Photo Credit: Michail Sapiton
Spotify founder Daniel Ek says he doesn’t believe he could launch a service like Spotify today—because Apple presents a higher barrier for entry.
Writing about Spotify’s journey over the last fifteen years, Ek shares that he believes competition from “massive players” stifle innovation, especially in the mobile space. “Today, Apple & Google are not just players, they are the rule-makers and gatekeepers of the mobile internet, controlling how more than five billion global consumers interact online,” Ek shares.
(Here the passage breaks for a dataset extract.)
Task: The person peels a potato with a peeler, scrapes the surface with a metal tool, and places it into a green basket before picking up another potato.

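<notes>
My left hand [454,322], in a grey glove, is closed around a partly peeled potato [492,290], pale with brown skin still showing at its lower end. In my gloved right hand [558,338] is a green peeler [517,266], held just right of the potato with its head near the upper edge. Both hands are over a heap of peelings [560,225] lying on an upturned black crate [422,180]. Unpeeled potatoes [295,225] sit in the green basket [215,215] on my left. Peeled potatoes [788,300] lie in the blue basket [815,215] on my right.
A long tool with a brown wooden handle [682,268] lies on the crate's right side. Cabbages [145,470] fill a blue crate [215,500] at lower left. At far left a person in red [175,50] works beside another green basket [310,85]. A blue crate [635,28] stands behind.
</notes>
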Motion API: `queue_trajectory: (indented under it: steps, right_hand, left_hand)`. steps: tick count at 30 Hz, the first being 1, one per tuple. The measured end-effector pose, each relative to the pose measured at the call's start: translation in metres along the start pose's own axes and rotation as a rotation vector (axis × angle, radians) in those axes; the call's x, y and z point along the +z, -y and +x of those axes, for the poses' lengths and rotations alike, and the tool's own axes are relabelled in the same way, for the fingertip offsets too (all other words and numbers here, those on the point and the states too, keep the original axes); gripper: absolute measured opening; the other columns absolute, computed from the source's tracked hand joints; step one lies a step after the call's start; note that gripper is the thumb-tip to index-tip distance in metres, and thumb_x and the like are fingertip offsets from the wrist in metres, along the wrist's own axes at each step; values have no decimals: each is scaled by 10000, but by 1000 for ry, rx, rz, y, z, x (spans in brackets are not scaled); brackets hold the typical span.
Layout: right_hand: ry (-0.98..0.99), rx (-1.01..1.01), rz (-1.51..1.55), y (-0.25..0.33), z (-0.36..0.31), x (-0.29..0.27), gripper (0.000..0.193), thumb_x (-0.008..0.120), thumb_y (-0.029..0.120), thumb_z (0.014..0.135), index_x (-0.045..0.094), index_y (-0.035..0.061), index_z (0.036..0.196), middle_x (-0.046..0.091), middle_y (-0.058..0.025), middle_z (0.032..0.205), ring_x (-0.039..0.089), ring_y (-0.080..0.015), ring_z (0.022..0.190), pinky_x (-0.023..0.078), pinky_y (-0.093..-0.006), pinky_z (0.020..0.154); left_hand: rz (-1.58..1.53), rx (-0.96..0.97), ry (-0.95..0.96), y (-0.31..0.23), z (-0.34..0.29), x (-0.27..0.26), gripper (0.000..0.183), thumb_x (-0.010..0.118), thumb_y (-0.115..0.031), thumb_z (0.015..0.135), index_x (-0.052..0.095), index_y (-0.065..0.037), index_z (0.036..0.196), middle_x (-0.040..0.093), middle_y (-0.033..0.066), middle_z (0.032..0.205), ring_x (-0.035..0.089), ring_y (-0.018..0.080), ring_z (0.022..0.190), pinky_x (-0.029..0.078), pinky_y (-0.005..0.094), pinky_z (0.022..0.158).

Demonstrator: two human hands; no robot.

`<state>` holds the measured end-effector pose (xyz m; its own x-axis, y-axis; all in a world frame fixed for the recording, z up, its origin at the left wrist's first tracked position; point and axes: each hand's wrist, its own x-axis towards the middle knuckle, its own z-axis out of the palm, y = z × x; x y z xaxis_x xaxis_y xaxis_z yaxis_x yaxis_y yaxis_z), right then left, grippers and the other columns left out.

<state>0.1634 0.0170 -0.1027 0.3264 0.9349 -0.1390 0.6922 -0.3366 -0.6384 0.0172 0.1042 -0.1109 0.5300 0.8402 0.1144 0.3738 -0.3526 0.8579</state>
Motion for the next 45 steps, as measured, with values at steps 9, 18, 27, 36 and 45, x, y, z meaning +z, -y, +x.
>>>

He’s writing in support of the Digital Markets, Competition and Consumers Bill (DMCC) that would redefine these rules. It would curb the walled garden approach to mobile that Apple has adopted, making it impossible to install apps outside of the App Store. (Android does not have this limitation as APKs can be side loaded.) Both Apple and Google are fighting the bill in the UK, implying it would “hurt small business and investment in the UK.”
But as Ek highlights, Apple stands to lose much more than it gains if the DMCC were passed. Apple charges a 30% tax on all transactions made through the App Store and introduces prohibitive rules for developers based on arbitrary decisions. “Instead of letting consumers decide which company wins, Apple has taken their choice away by prioritizing its own services as it tries to increase its profits,” Ek says.
And he’s not wrong. Apple’s profits are at an all-time high in the last five years, driven by growth in its Services business segment. That includes Apple’s subscription services (Apple Music, Apple TV+, and a host of others). Ek highlights how the imbalanced mobile internet playing field would make it impossible to launch a start-up like Spotify now.
“The present mobile environment is a far cry from the more open and level playing field that existed when I started building companies,” Ek shares. “It also makes me wonder whether launching a venture like Spotify would even be feasible today. My guess is no.”
Ek lends his support to the DMCC, saying its “crucial that the government passes a strong bill, giving consumers greater choice and control over their digital lives.”